BGE 80 IV 170
 
34. Urteil des Kassationshofes vom 4. Oktober 1954 i. S. Faehndrich gegen Rätz.
 
Regeste
Art. 186 StGB.
 
Nach Art. 186 StGB macht sich des Hausfriedensbruches schuldig, wer gegen den Willen des Berechtigten in ein Haus unrechtmässig eindringt oder, trotz der Aufforderung des Berechtigten, sich zu entfernen, darin verweilt.
Streitig ist im vorliegenden Falle einzig, ob der Vormund der Frau Marie Faehndrich befugt war, deren Sohn Hermann Faehndrich das Betreten des Hauses zu verbieten. Trifft das zu, so ist der Beschwerdeführer gegen den Willen des Berechtigten in das Haus eingedrungen und trotz Aufforderung des Berechtigten, sich zu entfernen, darin verweilt. Dass beides unrechtmässig geschah, wenn dem Vormund das Verbot zustand, wird mit Recht nicht bestritten.

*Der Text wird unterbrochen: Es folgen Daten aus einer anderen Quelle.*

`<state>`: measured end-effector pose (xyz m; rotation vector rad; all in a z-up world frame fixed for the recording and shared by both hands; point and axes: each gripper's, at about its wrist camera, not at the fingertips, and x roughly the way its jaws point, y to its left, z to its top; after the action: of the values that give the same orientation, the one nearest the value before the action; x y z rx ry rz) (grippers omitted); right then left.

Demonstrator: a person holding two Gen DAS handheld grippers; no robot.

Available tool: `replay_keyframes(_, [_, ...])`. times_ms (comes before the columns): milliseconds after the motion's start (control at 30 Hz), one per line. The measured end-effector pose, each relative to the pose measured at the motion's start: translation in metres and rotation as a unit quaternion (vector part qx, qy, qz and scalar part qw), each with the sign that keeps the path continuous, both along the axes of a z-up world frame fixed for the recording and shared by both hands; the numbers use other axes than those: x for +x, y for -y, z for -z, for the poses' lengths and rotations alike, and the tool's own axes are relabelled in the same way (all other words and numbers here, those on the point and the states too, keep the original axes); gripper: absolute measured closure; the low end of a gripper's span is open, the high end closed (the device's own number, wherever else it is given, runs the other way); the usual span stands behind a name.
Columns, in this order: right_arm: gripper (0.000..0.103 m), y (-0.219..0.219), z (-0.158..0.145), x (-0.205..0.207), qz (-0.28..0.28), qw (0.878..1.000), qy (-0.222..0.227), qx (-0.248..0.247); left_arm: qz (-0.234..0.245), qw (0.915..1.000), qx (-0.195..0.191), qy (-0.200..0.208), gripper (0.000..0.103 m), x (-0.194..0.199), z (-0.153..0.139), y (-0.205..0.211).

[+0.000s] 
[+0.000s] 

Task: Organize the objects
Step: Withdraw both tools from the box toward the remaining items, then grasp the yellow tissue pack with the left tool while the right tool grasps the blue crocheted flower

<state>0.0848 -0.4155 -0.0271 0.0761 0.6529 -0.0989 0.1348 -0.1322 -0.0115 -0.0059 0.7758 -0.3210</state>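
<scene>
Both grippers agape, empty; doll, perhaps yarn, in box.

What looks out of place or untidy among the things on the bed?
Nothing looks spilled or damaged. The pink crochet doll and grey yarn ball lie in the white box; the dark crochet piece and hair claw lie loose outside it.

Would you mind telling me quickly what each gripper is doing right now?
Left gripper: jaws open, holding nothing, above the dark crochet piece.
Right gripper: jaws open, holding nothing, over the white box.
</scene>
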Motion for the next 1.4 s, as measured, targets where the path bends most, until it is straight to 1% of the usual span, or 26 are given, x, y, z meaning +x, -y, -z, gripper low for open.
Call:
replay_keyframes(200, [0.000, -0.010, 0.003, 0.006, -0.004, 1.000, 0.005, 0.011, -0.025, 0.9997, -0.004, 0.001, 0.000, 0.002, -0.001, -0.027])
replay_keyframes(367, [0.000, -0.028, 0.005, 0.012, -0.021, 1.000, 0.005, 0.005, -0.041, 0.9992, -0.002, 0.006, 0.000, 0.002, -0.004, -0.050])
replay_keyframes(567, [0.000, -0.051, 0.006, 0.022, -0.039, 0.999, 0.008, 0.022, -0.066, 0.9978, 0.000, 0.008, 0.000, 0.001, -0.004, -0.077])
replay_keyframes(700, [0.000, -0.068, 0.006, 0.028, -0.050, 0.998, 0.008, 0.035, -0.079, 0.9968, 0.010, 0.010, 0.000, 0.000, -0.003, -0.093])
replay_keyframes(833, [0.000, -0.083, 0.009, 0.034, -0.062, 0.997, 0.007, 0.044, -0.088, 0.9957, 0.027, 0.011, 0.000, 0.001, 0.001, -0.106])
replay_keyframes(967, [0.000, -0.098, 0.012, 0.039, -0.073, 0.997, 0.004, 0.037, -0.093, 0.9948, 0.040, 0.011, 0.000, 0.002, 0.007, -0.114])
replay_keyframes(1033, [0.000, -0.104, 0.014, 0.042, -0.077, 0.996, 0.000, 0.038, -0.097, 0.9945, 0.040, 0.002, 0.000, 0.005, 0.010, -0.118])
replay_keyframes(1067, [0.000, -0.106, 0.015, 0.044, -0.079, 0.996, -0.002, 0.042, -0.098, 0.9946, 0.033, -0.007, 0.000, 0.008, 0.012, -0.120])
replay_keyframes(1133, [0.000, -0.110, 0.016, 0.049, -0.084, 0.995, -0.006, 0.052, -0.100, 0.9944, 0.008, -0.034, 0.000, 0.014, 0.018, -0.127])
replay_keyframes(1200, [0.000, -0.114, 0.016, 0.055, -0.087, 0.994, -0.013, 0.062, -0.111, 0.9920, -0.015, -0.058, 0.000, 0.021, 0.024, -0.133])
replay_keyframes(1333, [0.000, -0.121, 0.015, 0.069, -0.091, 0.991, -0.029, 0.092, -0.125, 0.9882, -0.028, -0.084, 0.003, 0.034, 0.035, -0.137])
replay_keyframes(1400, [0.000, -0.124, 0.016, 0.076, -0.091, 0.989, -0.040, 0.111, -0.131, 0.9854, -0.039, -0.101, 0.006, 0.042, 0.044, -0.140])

Das Hausrecht ist Bestandteil der persönlichen Freiheiten (HAFTER; Lehrbuch, bes. Teil I S. 108 f.) und gehört zweifellos zu den höchstpersönlichen Rechten im Sinne von Art. 19 Abs. 2 ZGB, die der urteilsfähige Entmündigte ohne Zustimmung des gesetzlichen Vertreters ausüben kann. Diese Freiheit erleidet jedoch eine Einschränkung durch die Fürsorgepflicht des Vormundes. Nach Art. 406 ZGB hat der Vormund dem Bevormundeten in allen persönlichen Angelegenheiten Schutz und Beistand zu gewähren, was nötigenfalls die Unterbringung in einer Anstalt einschliesst. Um die gelähmte alte Mutter vor den Beschimpfungen, Skandalszenen und Tätlichkeiten des Beschwerdeführers zu schützen, wäre demnach der Vormund nötigenfalls befugt gewesen, sie in einer Anstalt unterzubringen. A fortiori durfte er vom näherliegenden und weniger weit gehenden Mittel Gebrauch machen, dem Beschwerdeführer das Haus zu verbieten.
Der Zustimmung der Vormundschaftsbehörde bedurfte es zu dieser Massnahme nicht (vgl. Art. 421 ZGB). Übrigens hat der Vormund der Vormundschaftsbehörde vom Verbot sofort Kenntnis gegeben und diese hat es jedenfalls stillschweigend genehmigt.